Brief summary won’t help much, but here goes. In 2022, medical therapist Carme Risk is herself undergoing “narrative therapy,” attempting to comprehend the mysterious figure of her father, an apparently ageless and possibly supernatural being known variously as Abra Cadaver, “Ido Idea,” and Walter Risk. An extended flashback takes us to Eden (doubtless in new Zealand), where a foundling who’s autistic, or a genius, or both (“something between feral child and street kid”) is adopted by bachelor loner Carlin Cadaver. The charismatic Abra fathers a daughter, whose later life is chronicled in reports of her therapy sessions and in scenes set (out of chronological order) in Eden, the fictional South American republic of Lequama, and a southern California campus. The restlessness and volatility of Knox’s characters find objective correlatives in the complex aftereffects of Lequama’s bloody revolution (especially as experienced by its Taoscal ethnic majority, as rebel forces rise to and falls from power), and in the tangled interrelations of a cast of nearly 50 important characters, including an ostensibly reformed prostitute and her rebellious daughter, a bisexual male military hero and an Amazonian woman officer, a martyred poet, a morose Newfoundland dog, and a desiccated billionaire who schemes to live forever.

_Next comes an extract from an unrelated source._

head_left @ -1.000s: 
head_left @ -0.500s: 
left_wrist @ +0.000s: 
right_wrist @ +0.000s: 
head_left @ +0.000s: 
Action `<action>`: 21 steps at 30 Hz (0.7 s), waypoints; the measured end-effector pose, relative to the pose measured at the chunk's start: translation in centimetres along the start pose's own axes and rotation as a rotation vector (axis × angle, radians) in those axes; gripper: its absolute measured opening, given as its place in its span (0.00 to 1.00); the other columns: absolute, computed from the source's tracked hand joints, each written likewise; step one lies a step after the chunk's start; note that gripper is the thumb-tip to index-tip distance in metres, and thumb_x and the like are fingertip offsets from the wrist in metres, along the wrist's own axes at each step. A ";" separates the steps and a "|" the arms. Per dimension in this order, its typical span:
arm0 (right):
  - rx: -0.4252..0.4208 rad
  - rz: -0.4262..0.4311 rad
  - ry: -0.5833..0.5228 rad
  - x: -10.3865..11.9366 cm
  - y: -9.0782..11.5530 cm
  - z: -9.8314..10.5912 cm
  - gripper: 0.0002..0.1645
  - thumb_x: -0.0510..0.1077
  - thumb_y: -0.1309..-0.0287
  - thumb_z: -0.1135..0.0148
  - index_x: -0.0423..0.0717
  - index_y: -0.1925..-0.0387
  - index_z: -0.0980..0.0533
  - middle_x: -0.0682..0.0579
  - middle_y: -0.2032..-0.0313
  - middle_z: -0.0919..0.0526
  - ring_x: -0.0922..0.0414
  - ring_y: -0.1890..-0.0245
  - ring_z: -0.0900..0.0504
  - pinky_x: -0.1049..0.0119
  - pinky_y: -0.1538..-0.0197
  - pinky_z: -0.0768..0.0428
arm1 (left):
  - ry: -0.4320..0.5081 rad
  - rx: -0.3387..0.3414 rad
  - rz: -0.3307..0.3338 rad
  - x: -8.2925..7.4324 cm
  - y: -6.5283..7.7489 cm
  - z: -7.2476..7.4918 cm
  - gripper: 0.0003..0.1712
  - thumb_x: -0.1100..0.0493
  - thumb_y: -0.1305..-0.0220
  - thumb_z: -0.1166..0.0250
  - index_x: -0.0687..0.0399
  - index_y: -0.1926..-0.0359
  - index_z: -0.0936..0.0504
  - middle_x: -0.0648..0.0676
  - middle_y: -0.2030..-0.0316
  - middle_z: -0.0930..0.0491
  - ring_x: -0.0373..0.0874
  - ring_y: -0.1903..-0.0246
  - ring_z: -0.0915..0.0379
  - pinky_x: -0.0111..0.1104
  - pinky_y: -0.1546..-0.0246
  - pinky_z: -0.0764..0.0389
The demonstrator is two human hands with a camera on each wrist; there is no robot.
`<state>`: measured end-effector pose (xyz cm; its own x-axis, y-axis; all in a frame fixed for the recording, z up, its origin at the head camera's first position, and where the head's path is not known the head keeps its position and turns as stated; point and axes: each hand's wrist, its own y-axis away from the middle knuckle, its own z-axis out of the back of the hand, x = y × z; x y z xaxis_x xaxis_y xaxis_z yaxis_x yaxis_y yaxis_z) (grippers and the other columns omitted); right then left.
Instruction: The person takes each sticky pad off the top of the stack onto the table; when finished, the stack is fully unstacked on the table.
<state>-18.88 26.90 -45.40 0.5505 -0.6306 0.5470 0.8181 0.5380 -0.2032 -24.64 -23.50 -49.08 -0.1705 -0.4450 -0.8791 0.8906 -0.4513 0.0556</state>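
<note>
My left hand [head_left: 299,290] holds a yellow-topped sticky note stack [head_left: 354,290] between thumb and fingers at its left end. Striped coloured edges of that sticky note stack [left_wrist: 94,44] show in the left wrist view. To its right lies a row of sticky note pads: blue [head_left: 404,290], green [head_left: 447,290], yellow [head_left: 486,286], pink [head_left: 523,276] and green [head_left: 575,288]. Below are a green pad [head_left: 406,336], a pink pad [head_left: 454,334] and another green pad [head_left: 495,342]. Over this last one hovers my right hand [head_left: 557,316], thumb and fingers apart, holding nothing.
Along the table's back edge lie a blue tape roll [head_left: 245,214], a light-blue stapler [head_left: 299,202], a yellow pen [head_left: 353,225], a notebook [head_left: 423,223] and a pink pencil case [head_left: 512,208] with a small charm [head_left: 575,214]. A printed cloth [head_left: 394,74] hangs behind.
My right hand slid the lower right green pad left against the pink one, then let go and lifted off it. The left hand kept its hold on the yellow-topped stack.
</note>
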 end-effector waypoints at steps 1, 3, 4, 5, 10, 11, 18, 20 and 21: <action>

Reading this cheerfully overstuffed novel is rather like watching an insanely lavish “epic” film in which dozens of actors play vividly imagined eccentrics: the spectacle is rousing, but the brain-weary viewer despairs of connecting logically together everything that keeps flying past him. Nevertheless, clues are provided by Knox’s brilliantly chosen title (from Yeats’s line “The years like great black oxen tread the world . . . ”) and by subtly placed allusions to Patrick White’s utterly mad novel of hermaphroditism and psychic transference, The Twyborn Affair.

“Why are these people trying to teach the world about Taoscal magic?” The answers to this question, and many others, will be found by the diligent—and patient—reader, somewhere within the sprawling, infuriating pages of Black Oxen.